Anxiety & COVID-19

May 12, 2020

In the world of COVID-19, change and uncertainty impacts every human on earth. On one hand, we know we're all in this together. On the other hand, we may feel alone and isolated. Whether you're an essential worker, working from home, laid off, furloughed, unemployed, learning to be a teacher for your kids, or any other host of dispositions, life is constantly and drastically changing all around us. Cities, and entire countries, are shutting down to flatten the curve and reduce the spread of coronavirus, and even though this is vital for our safety, we are all in uncharted territory, and are bracing for changes that have yet to come. Living in a constant state of uncertainty will weigh down anyone, and if you struggle with anxiety, its more important now than ever to ensure your mental health is a priority. Thankfully, there is help, and there is hope.

I want to emphasize to anyone reading this that your feelings are valid. Right now, what most of us once thought of as “normal” no longer truly applies.  You may feel sad, anxious, helpless, lonely, overwhelmed, irritable, fearful, agitated, stuck, distracted, unmotivated. Tasks that were previously manageable may now seem unmanageable.

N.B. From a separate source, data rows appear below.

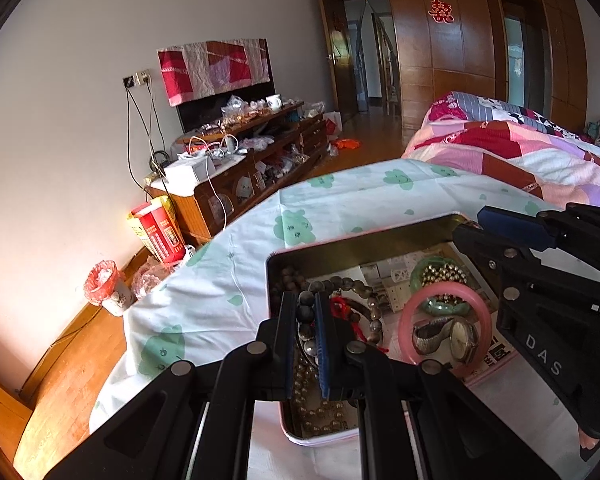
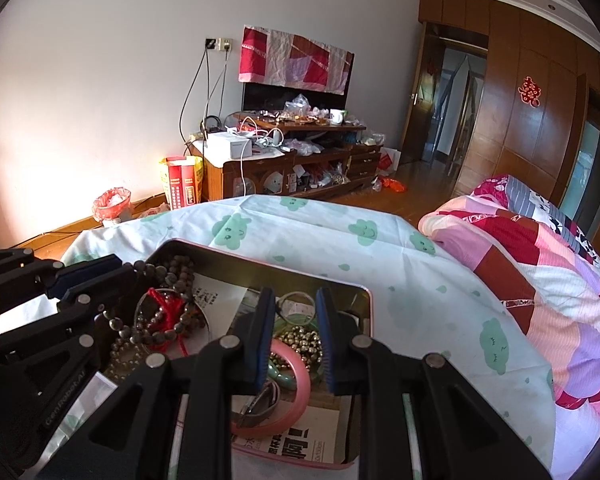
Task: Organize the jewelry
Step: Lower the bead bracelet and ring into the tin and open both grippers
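With the left hand-held gripper (image 1: pixel 306 344) clamped on the bead bracelet (image 1: pixel 306 312) inside the tin (image 1: pixel 380 236) on the bed, the strand is best lifted slowly so tangled beads are freed, while the right hand-held gripper (image 2: pixel 294 344) is held slightly apart and empty above the pink bangle (image 2: pixel 296 392).

The near end of the tin (image 1: pixel 340 252) lies behind the left tool (image 1: pixel 305 344), whose pads cover part of the dark bead strand (image 1: pixel 306 312). In the right wrist view the right tool (image 2: pixel 294 344) covers part of the pink bangle (image 2: pixel 296 396) and most of the wristwatch (image 2: pixel 260 404). The clutter on the wooden cabinet (image 2: pixel 292 160) is too small to name. The quilt (image 2: pixel 540 272) runs off the right edge.
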Motion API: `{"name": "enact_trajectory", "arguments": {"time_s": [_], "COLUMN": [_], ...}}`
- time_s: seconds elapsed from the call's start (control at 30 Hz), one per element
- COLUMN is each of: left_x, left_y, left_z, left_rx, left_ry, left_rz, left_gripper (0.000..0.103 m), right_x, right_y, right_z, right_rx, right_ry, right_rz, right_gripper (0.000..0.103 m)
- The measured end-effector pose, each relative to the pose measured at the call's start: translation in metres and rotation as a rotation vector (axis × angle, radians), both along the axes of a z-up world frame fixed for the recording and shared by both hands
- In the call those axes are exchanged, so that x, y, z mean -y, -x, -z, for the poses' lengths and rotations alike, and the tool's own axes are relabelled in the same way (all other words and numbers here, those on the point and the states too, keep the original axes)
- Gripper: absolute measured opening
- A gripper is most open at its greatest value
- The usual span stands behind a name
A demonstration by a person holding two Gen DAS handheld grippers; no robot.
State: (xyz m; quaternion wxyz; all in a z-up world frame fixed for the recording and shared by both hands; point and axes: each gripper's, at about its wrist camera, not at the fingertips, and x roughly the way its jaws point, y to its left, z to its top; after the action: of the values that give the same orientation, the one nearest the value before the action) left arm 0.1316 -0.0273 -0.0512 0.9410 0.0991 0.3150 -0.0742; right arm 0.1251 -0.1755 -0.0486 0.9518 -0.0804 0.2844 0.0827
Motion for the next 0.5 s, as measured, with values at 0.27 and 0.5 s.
{"name": "enact_trajectory", "arguments": {"time_s": [0.27, 0.5], "left_x": [-0.004, -0.002], "left_y": [-0.003, -0.004], "left_z": [0.008, 0.009], "left_rx": [-0.030, -0.039], "left_ry": [0.013, 0.009], "left_rz": [-0.001, 0.009], "left_gripper": [0.009, 0.009], "right_x": [-0.002, -0.002], "right_y": [-0.004, -0.009], "right_z": [0.010, 0.014], "right_rx": [-0.031, -0.051], "right_ry": [0.001, 0.001], "right_rz": [-0.005, -0.006], "right_gripper": [0.023, 0.023]}}
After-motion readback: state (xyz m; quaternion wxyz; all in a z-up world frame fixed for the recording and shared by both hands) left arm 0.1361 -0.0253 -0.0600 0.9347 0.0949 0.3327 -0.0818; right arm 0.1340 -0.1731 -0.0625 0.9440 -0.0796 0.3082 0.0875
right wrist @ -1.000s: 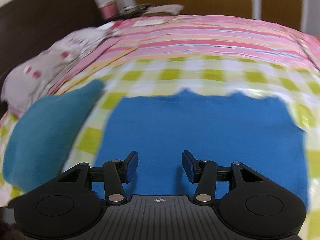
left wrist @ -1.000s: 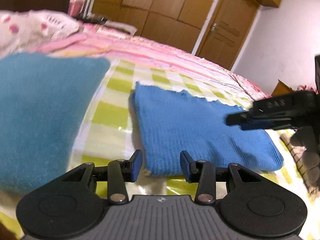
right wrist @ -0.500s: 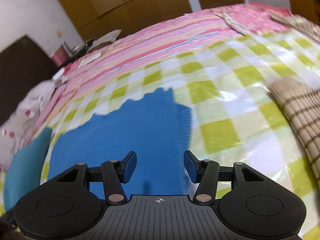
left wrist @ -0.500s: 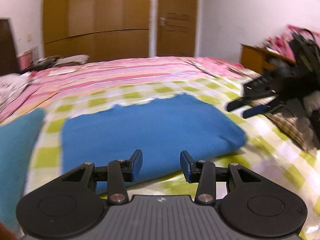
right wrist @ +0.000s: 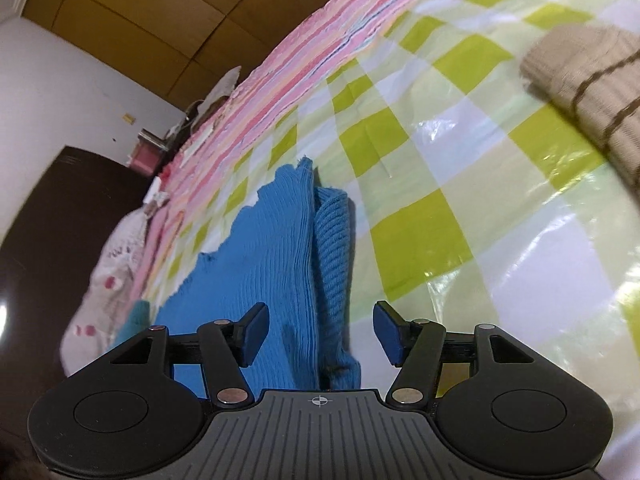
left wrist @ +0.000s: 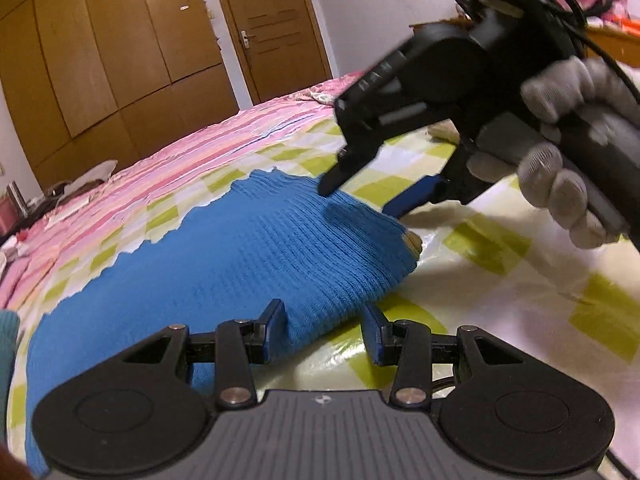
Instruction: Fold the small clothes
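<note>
A folded blue knit garment (left wrist: 224,256) lies flat on the green-and-white checked sheet (left wrist: 500,280). My left gripper (left wrist: 325,330) is open, its jaws straddling the garment's near folded edge. My right gripper (left wrist: 376,196) is open in the left wrist view, tilted down over the garment's right end, one finger above the cloth, the other beside it on the sheet. In the right wrist view my right gripper (right wrist: 320,330) is open with the garment's right edge (right wrist: 280,264) between its jaws.
A beige striped knit (right wrist: 592,92) lies on the sheet at the right. A teal cloth (right wrist: 134,318) and a white spotted pillow (right wrist: 108,276) lie left of the blue garment. A pink striped bedcover (left wrist: 160,168) runs behind. Wooden wardrobe and door (left wrist: 264,28) stand beyond the bed.
Both grippers have swung to the garment's right end and come down close to it. The right gripper has tilted and now spans the right edge. Both stay open.
</note>
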Available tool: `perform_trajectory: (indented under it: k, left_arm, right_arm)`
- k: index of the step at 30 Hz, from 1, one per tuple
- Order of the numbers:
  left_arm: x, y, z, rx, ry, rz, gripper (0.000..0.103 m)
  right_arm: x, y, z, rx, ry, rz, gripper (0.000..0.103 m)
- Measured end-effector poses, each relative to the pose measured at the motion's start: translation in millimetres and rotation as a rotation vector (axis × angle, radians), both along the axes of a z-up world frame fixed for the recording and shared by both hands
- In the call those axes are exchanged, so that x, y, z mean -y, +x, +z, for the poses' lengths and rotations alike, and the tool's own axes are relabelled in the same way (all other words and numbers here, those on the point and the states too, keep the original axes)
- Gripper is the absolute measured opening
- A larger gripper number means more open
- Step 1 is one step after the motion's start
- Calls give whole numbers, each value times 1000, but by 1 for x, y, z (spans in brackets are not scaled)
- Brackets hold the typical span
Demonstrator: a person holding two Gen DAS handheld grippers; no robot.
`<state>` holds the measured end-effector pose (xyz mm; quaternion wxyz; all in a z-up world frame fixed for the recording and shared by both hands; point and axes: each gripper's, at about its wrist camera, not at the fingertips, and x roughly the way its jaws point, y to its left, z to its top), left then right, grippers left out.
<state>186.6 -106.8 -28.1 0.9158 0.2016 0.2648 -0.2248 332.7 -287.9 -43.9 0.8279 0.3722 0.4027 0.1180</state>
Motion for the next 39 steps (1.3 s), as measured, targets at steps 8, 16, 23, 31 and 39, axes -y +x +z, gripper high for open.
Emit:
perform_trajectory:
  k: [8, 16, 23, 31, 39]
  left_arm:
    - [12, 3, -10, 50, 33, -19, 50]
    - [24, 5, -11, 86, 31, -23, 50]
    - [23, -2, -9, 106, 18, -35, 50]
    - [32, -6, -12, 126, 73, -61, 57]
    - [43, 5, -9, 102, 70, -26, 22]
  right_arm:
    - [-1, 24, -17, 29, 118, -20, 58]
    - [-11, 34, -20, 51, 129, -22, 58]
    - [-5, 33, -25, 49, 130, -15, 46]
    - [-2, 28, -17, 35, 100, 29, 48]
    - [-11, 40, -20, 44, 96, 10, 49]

You may be unable to get restful sleep, and many are experiencing very vivid dreams or nightmares. You may be finding it harder to stay productive, engaged, or focused during your daily routine. All of these feelings contribute to mounting stress and anxiety that demands to be addressed – but how? We’re in luck! Communities around the world have worked to provide meaningful tips and skills to manage anxiety and stress during COVID-19. Here are some of the most common suggestions.

  • Limit your media exposure (social media, local news, or national news). Find your news updates from trustworthy sources such as the CDC and the WHO, or your local public health authorities. Limit how often you check for updates, and limit how long you read about them.
  • Recognize what is and is not within your control. Do your best to focus on the actions you can take – stay home, wear a mask, wash your hands thoroughly and frequently, maintain appropriate social distance if you must leave the house, practice self-care, etc.
  • Be kind, forgiving, and compassionate with yourself. It’s okay not to be okay. There is no “right” way to deal with this.
  • Maintain a routine to the best of your ability. Moving all of our daily activities into our homes during quarantine has blurred the lines between work, school, and home. Routines help us reestablish those lines and boundaries.
  • Move your body. Take a walk outside, look online for exercise videos that are easy to do from home, stretch frequently. Exercise releases chemicals in the body that improve our ability to combat stress and anxiety.
  • Stay connected with loved ones, even from home. One of the biggest struggles of COVID-19 and mental health is learning how to live with feeling isolated and alone. Check out our blog post about Coping with Isolation for more helpful tips.
  • Practice self-care consistently, and recognize when you need help. Many therapists and treatment providers, including those of us at Jefferson Oaks Behavioral Health, are providing telemental health services to help you stay connected while prioritizing the safety of all.
Most of us will experience days or weeks where we truly struggle to cope with our worries and anxieties on our own, which is why I also want to urge you to open up. Whatever is happening in your mind right now, speak up, be honest with yourself, and with others. Many fear they will be a burden to their loved ones if they speak up, but more often than not, the opposite is true. When our loved ones hear us speak our truth and express our pain and fear, it shows them they can do the same. Vulnerability is not weakness  - it is courageous – and when we share it with others, its contagious.

“Conversations will not be cancelled.
Relationships will not be cancelled.
Love will not be cancelled.
Songs will not be cancelled.
Reading will not be cancelled.
Self-care will not be cancelled.
Hope will not be cancelled.

May we lean into the good stuff that remains.”